- Native to: India
- Region: Arunachal Pradesh
- Ethnicity: Apatani people
- Native speakers: 44,815 (2011 census)
- Language family: Sino-Tibetan TaniWestern TaniApatani; ; ;

Language codes
- ISO 639-3: apt
- Glottolog: apat1240
- ELP: Apatani

= Apatani language =

Tani language of India

Apatani (Apa Tani, Tanw) is a Tani language, a branch of the Sino-Tibetan languages, spoken in India.

==Classification==
Post & Kanno (2013) and Macario (2015) notes that Apatani has various words that do not reconstruct to Proto-Tani, pointing to a possible non-Tani substratum in Apatani. Macario (2015) lists the following divergent Apatani forms that do not reconstruct to Proto-Tani.

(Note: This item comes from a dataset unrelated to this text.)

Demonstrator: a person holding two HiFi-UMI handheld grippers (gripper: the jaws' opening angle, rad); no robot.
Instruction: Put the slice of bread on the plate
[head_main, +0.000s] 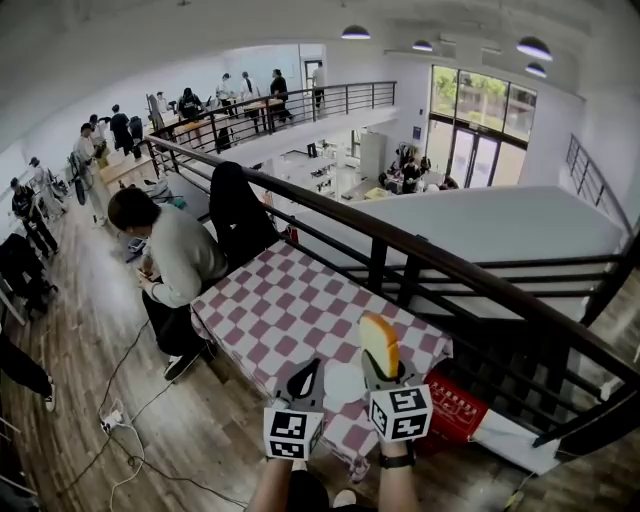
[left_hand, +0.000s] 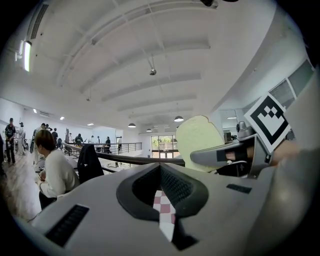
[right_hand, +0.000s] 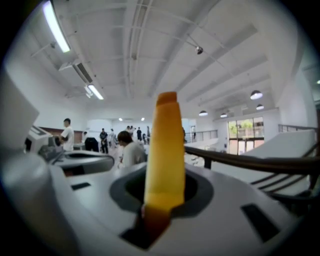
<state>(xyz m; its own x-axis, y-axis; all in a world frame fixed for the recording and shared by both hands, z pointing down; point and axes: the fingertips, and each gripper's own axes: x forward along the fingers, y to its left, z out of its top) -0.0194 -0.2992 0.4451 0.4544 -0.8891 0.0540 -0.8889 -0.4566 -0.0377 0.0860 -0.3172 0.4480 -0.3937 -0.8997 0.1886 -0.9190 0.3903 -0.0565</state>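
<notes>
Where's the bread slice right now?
In the head view, right of centre, the bread slice stands upright, clamped in the right gripper above the checkered table's near edge, beside the left gripper.

1. Both forearms reach forward from the bottom edge of the head view, the left forearm and the right forearm close together and roughly parallel.
2. The left gripper points about level. Its fingers meet at the tips with nothing between them.
3. The right gripper sits just beside it, tipped slightly downward. Its fingers clamp the lower end of a slice of bread, which stands upright.
4. A dark band circles the right wrist.
</notes>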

| Apatani | Proto-Tani | Proto-Tibeto-Burman | Gloss |
|---|---|---|---|
| puulye | *ge | *buw, *giian | clothes |
| la- | *han | *graŋ | cold (water) |
| mɨ- | *ryɨ | *day | do |
| sar- | *put | - | foam |
| poteʔ | *brɨŋ | *brɨŋ | full |
| ʔude | *nam | *kyim | house |
| -lya | *grəŋ | - | lean against |
| sar-se | *yak | - | foxtail millet |
| -ɟii | *ɦo-pran | - | orphan |
| huʔ- | *dan | *tur | shake |
| -ko | *təŋ | *twiy | short |
| -be | *pam | *kyam, *wal | snow |
| dàa-cáñ | *ryok | *syam | iron |
| yo (o) | *dɨn | *sya | meat |
| heñ- | *mɨŋ | *səm | think |

==Geographical distribution==
In Lower Subansiri district, Arunachal Pradesh, Apatani is spoken in 7 villages in Ziro valley, namely Hong, Hari, Biilla, Dutta, Hija, Mudang-Tage, and Bamin Michi (Ethnologue).

== Phonology ==

=== Consonants ===

|  |  | Labial | Alveolar | Palatal | Velar | Glottal |
| Nasal |  | m | n | ɲ | ŋ |  |
| Plosive/ Affricate | voiceless | p | t | tʃ | k | ʔ |
| voiced | b | d | dʒ | ɡ |  |
| Fricative |  |  | s |  | x | h |
| Rhotic |  |  | r |  |  |  |
| Approximant |  |  | l | j |  |  |

=== Vowels ===

|  | Front | Central | Back |
|---|---|---|---|
| Close | i | ɨ | u |
| Mid | e | ə | o |
| Open |  | a |  |

==Writing system==
Like many endangered languages, Apatani did not have a standardized orthography until recently, and there was some debate among the Apatanis on which script should be used to transcribe it. In view of this, Tanw Supuñ Dukuñ, the apex Tanii organization, recommended the constitution of the Apatani Language Development Committee (ALDC). The Apatani Cultural and Literary Society (ACLS) constituted the ALDC to recommend a writing system of the language. A year-long discussion and study by ALDC resulted in the recommendation of an alphabet based on Roman script. The recommendation was accepted by the ACLS and the administrative approval for its use was given by the Tanw Supuñ Dukuñ, or the Apatani Apex Council.

=== Apatani (Tanii) Language Development ===
Apatani people have been writing Apatani using the Roman alphabet via an English-inspired orthography. What began as a practical means to communicate through writing has now grown into a writing system that has emerged as a means of intergroup communication. Currently, there are initiatives with regard to strengthening the status of the Apatani language in India. The most relevant ones are a revision project by Popi Sarmin Society and LivingDictionaries' Talking Apatani Dictionary. However, these developments signal a positive momentum to raise public awareness regarding the need for Tanii language development and preservation.